● What you have to do
Write out the listing below character for character, though without its pictures.
◇ ◇ ◇ ◇ ◇ ◇ ◇
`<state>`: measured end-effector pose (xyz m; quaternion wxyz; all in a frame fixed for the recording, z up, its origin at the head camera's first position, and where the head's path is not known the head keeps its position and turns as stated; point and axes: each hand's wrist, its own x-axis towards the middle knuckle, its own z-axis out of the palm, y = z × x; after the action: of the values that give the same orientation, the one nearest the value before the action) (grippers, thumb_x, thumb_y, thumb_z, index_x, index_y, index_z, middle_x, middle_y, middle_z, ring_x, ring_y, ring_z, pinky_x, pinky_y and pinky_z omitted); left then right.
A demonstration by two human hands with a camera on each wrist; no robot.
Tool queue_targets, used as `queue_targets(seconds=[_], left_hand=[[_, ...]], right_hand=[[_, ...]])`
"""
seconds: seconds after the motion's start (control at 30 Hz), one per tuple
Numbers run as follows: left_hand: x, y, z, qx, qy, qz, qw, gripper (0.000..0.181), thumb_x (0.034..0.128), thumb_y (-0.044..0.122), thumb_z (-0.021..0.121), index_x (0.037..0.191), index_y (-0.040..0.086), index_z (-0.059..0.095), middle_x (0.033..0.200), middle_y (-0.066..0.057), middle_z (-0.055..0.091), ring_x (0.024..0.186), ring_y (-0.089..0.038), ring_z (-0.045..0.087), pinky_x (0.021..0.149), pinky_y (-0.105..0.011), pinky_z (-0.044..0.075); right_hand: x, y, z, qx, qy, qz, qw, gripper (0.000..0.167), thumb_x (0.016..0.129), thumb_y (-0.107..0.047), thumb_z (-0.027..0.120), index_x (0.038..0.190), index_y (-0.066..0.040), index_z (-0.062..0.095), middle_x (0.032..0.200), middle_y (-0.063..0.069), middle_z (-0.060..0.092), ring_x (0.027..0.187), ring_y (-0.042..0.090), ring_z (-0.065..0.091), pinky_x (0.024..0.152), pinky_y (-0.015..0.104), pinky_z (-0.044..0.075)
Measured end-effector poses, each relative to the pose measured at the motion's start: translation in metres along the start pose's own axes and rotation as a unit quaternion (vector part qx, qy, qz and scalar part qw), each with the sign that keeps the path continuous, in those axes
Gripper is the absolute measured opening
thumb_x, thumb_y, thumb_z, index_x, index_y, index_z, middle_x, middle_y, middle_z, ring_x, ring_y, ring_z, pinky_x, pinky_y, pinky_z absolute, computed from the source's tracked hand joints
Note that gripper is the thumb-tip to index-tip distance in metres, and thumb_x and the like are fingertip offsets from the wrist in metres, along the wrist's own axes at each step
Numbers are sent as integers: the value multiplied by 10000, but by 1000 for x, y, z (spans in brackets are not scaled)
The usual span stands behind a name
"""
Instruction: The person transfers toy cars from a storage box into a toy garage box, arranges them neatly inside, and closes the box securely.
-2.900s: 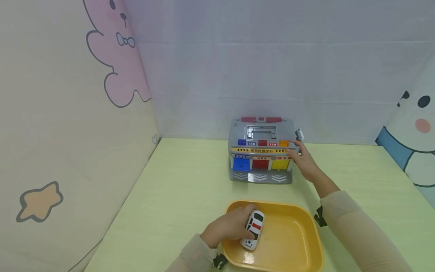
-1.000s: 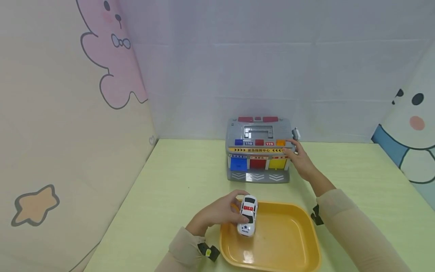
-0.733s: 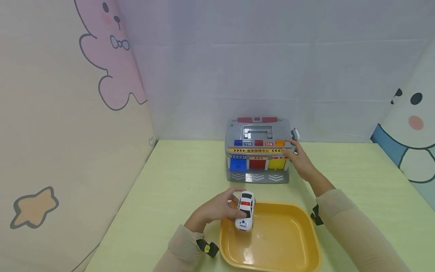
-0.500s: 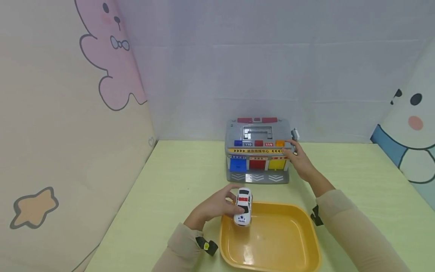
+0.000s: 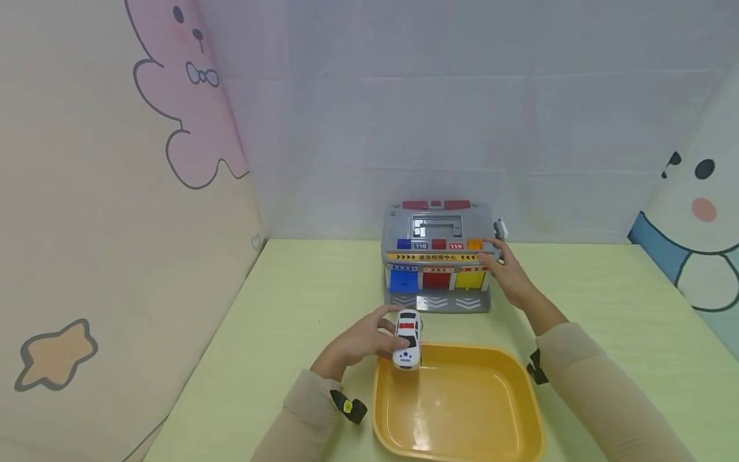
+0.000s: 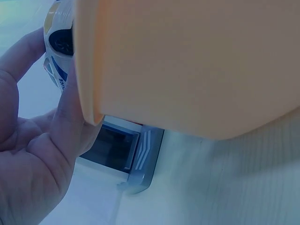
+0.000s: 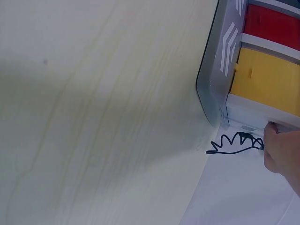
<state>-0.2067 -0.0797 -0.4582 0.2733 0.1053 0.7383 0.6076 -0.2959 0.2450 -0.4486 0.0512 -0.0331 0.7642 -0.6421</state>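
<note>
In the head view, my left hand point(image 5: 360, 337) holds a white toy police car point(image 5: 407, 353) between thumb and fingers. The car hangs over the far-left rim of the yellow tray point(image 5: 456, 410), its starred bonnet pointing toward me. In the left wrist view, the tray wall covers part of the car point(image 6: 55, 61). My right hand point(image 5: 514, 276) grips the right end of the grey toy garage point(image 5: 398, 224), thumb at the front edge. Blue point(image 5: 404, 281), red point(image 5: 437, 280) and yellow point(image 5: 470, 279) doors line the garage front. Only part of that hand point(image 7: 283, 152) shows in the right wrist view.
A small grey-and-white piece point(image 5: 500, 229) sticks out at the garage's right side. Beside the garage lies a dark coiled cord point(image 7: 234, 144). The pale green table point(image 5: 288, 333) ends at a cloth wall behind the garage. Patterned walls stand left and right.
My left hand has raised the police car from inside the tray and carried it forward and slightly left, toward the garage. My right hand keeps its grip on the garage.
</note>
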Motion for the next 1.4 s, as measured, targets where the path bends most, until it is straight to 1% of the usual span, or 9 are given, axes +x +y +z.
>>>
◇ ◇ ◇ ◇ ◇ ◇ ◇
● Response to this exercise
`<state>`: measured end-effector pose (xyz m; quaternion wxyz; all in a frame fixed for the recording, z up, its origin at the head camera's first position, and where the head's path is not known the head keeps its position and turns as stated; point and axes: each hand's wrist, its own x-axis towards the middle knuckle, its own z-axis out of the palm, y = z × x; after the action: of the values that give the same orientation, the one nearest the value before the action) (grippers, thumb_x, thumb_y, thumb_z, index_x, index_y, index_z, middle_x, middle_y, middle_z, ring_x, ring_y, ring_z, pinky_x, pinky_y and pinky_z omitted); left then right.
A demonstration by two human hands with a camera on each wrist; no robot.
Tool queue_targets, used as `queue_targets(seconds=[_], left_hand=[[_, ...]], right_hand=[[_, ...]])`
"""
seconds: seconds after the motion's start (control at 30 Hz), one per tuple
Numbers run as follows: left_hand: x, y, z, qx, qy, qz, qw, gripper (0.000..0.181), thumb_x (0.034..0.128), thumb_y (-0.044..0.122), thumb_z (-0.021..0.121), index_x (0.037..0.191), index_y (-0.040..0.086), index_z (-0.059..0.095), middle_x (0.033..0.200), middle_y (-0.066..0.057), middle_z (-0.055..0.091), ring_x (0.024..0.186), ring_y (-0.089..0.038), ring_z (-0.045..0.087), pinky_x (0.021..0.149), pinky_y (-0.105..0.011), pinky_z (-0.044..0.075); right_hand: x, y, z, qx, qy, qz, qw, gripper (0.000..0.167), thumb_x (0.016..0.129), thumb_y (-0.107..0.047), thumb_z (-0.027..0.120), index_x (0.038..0.190), index_y (-0.066..0.040), index_z (-0.062..0.095), middle_x (0.032..0.200), middle_y (-0.063..0.069), middle_z (-0.060..0.092), ring_x (0.027..0.187), ring_y (-0.042..0.090), ring_z (-0.065..0.091), pinky_x (0.024..0.152), pinky_y (-0.015..0.104), pinky_z (-0.044..0.075)
Measured end-effector poses, each relative to the pose measured at the motion's start: translation in metres along the start pose's own axes and rotation as a unit quaternion (vector part qx, qy, qz and scalar part qw), each with the sign that keeps the path continuous, in those axes
Gripper is the absolute measured opening
thumb_x, thumb_y, thumb_z, index_x, index_y, index_z, middle_x, middle_y, middle_z, ring_x, ring_y, ring_z, pinky_x, pinky_y, pinky_z absolute, computed from the source's tracked hand joints
Note that gripper is the thumb-tip to index-tip distance in metres, and thumb_x and the like are fingertip offsets from the wrist in metres, along the wrist's own axes at each step
Numbers are sent as integers: the value multiplied by 10000, but by 1000 for x, y, z (spans in brackets are not scaled)
The usual span stands behind a name
"""
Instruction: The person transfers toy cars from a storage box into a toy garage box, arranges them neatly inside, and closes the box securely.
-2.900s: 
-1.000s: 
-0.733s: 
-0.500s: 
+0.000s: 
+0.000s: 
+0.000s: 
<state>-0.2067 -0.0797 -0.4582 0.2733 0.1053 0.7383 0.6076 -0.2959 0.2450 -0.4486 0.0512 -0.0331 0.7642 -0.6421</state>
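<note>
In the head view, my left hand point(image 5: 360, 337) holds a white toy police car point(image 5: 407, 353) between thumb and fingers. The car hangs over the far-left rim of the yellow tray point(image 5: 456, 410), its starred bonnet pointing toward me. In the left wrist view, the tray wall covers part of the car point(image 6: 55, 61). My right hand point(image 5: 514, 276) grips the right end of the grey toy garage point(image 5: 398, 224), thumb at the front edge. Blue point(image 5: 404, 281), red point(image 5: 437, 280) and yellow point(image 5: 470, 279) doors line the garage front. Only part of that hand point(image 7: 283, 152) shows in the right wrist view.
A small grey-and-white piece point(image 5: 500, 229) sticks out at the garage's right side. Beside the garage lies a dark coiled cord point(image 7: 234, 144). The pale green table point(image 5: 288, 333) ends at a cloth wall behind the garage. Patterned walls stand left and right.
My left hand has raised the police car from inside the tray and carried it forward and slightly left, toward the garage. My right hand keeps its grip on the garage.
</note>
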Motion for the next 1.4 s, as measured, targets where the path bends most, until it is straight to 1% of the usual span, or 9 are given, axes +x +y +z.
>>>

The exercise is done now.